_TASK TO CARRY OUT_
Give back every record verbatim, but not the pictures.

——————————

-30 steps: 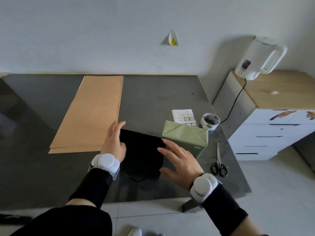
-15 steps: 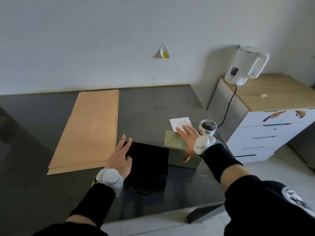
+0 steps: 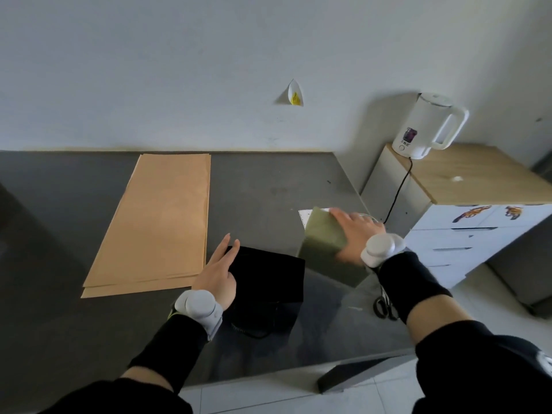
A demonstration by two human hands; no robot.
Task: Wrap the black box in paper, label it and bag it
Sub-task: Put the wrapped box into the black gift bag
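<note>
1. Head view. A dark grey surface (image 3: 59, 294) stands against a white wall.
2. The left hand (image 3: 219, 276) lies flat, fingers straight and released, pressing on the left edge of a black bag (image 3: 268, 282). The bag lies flat near the front of the surface, its cord handle at the near end.
3. The right hand (image 3: 354, 234), blurred, grasps the green-wrapped box (image 3: 324, 234): fingers spread over the top, thumb against the near face. The box sits just right of the bag, toward the right edge of the surface, and appears tilted.
4. Each wrist carries a white puck-shaped device over a black sleeve.
5. A white label sheet (image 3: 303, 215) shows just behind the box, mostly hidden by it.
6. A stack of kraft paper sheets (image 3: 161, 222) lies left of the bag, running toward the wall.
7. Black-handled scissors (image 3: 383, 307) lie near the right front edge, partly hidden by the right sleeve.
8. Beside the surface, a white drawer cabinet (image 3: 478, 180) with a wooden top carries a white electric kettle (image 3: 424, 127); its black cord hangs down the side.
</note>
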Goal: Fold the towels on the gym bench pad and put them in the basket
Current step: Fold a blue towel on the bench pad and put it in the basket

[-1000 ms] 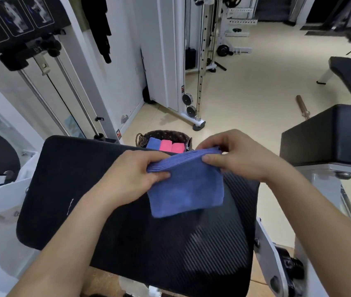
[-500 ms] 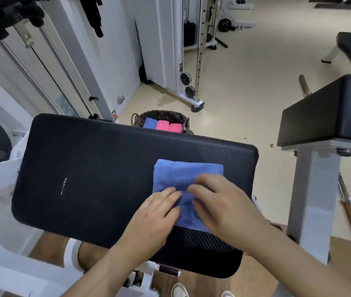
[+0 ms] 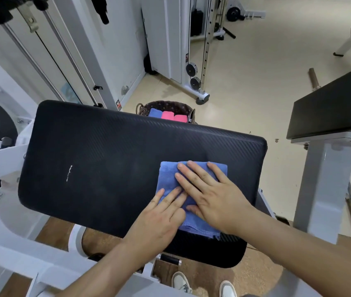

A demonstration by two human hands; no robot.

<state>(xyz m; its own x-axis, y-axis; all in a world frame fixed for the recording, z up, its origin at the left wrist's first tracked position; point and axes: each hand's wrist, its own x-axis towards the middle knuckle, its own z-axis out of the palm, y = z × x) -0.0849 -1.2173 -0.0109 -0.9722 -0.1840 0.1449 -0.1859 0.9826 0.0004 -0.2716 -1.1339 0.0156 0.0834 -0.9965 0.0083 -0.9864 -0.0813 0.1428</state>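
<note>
A folded blue towel [image 3: 168, 179] lies flat on the right part of the black bench pad [image 3: 106, 163]. My right hand [image 3: 211, 194] presses on it with straight, spread fingers that reach its far edge. My left hand [image 3: 161, 219] rests on the towel's near left part, fingers straight. Beyond the pad's far edge stands a dark woven basket [image 3: 170, 105] on the floor. It holds a folded blue towel [image 3: 155, 113] and two pink ones [image 3: 173, 116].
A second black pad [image 3: 330, 103] on a grey post stands to the right. White machine frame parts [image 3: 3, 159] flank the pad on the left. A cable machine [image 3: 196, 61] stands behind the basket. A metal bar [image 3: 314, 79] lies on the beige floor.
The towel was held up by both hands, then laid flat on the pad. Since then my right hand has slid forward over it toward the far edge.
</note>
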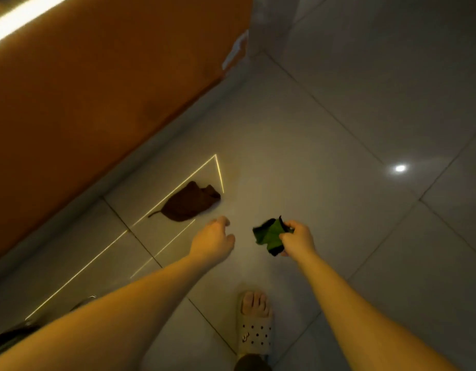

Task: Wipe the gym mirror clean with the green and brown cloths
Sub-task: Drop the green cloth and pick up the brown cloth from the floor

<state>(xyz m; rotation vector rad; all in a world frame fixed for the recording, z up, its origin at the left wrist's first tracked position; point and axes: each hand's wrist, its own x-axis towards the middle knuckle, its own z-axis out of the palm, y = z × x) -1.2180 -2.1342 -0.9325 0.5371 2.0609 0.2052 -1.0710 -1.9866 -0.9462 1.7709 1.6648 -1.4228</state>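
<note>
The right hand (298,238) squeezes the green cloth (267,234). The left hand (212,238) is loose and empty, with the brown cloth (188,203) at its eleven o'clock. A sloppy grab could slide it away.

My right hand (298,238) covers the near edge of the green cloth (267,234), so I can't tell its full shape. Left hand (214,236) fingertips are motion-blurred. Both forearms (124,317) run off the bottom edge. Sandal (254,330) heel is lost there too. Pale label (235,48) on the orange panel (97,89): unreadable.
</note>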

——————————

_REPLY TO THE TASK_
-30 steps: 
-15 steps: 
+0 steps: 
A demonstration by two human hands; no robot.
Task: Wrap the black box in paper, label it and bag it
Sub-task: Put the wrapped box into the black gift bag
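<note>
1. Head view. A dark grey surface (image 3: 59, 294) stands against a white wall.
2. The left hand (image 3: 219, 276) lies flat, fingers straight and released, pressing on the left edge of a black bag (image 3: 268, 282). The bag lies flat near the front of the surface, its cord handle at the near end.
3. The right hand (image 3: 354, 234), blurred, grasps the green-wrapped box (image 3: 324, 234): fingers spread over the top, thumb against the near face. The box sits just right of the bag, toward the right edge of the surface, and appears tilted.
4. Each wrist carries a white puck-shaped device over a black sleeve.
5. A white label sheet (image 3: 303, 215) shows just behind the box, mostly hidden by it.
6. A stack of kraft paper sheets (image 3: 161, 222) lies left of the bag, running toward the wall.
7. Black-handled scissors (image 3: 383, 307) lie near the right front edge, partly hidden by the right sleeve.
8. Beside the surface, a white drawer cabinet (image 3: 478, 180) with a wooden top carries a white electric kettle (image 3: 424, 127); its black cord hangs down the side.
</note>
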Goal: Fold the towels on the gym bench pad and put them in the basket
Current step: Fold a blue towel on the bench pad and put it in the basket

[-1000 ms] 
[-500 ms] 
[+0 ms] 

A demonstration by two human hands; no robot.

<state>(xyz m; its own x-axis, y-axis; all in a world frame fixed for the recording, z up, its origin at the left wrist's first tracked position; point and axes: each hand's wrist, its own x-axis towards the middle knuckle, its own z-axis out of the palm, y = z × x) -0.0849 -1.2173 -0.0109 -0.9722 -0.1840 0.1449 -0.1859 0.9826 0.0004 -0.2716 -1.1339 0.0156 0.0834 -0.9965 0.0083 -0.9864 -0.0813 0.1428</state>
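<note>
A folded blue towel [image 3: 168, 179] lies flat on the right part of the black bench pad [image 3: 106, 163]. My right hand [image 3: 211, 194] presses on it with straight, spread fingers that reach its far edge. My left hand [image 3: 161, 219] rests on the towel's near left part, fingers straight. Beyond the pad's far edge stands a dark woven basket [image 3: 170, 105] on the floor. It holds a folded blue towel [image 3: 155, 113] and two pink ones [image 3: 173, 116].
A second black pad [image 3: 330, 103] on a grey post stands to the right. White machine frame parts [image 3: 3, 159] flank the pad on the left. A cable machine [image 3: 196, 61] stands behind the basket. A metal bar [image 3: 314, 79] lies on the beige floor.
The towel was held up by both hands, then laid flat on the pad. Since then my right hand has slid forward over it toward the far edge.
</note>
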
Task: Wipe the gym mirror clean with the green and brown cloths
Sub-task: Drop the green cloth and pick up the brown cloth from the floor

<state>(xyz m; rotation vector rad; all in a world frame fixed for the recording, z up, its origin at the left wrist's first tracked position; point and axes: each hand's wrist, its own x-axis towards the middle knuckle, its own z-axis out of the palm, y = z × x) -1.2180 -2.1342 -0.9325 0.5371 2.0609 0.2052 -1.0710 -1.9866 -0.9462 1.7709 1.6648 -1.4228</state>
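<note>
The right hand (298,238) squeezes the green cloth (267,234). The left hand (212,238) is loose and empty, with the brown cloth (188,203) at its eleven o'clock. A sloppy grab could slide it away.

My right hand (298,238) covers the near edge of the green cloth (267,234), so I can't tell its full shape. Left hand (214,236) fingertips are motion-blurred. Both forearms (124,317) run off the bottom edge. Sandal (254,330) heel is lost there too. Pale label (235,48) on the orange panel (97,89): unreadable.
</note>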

Nothing more is required for this answer.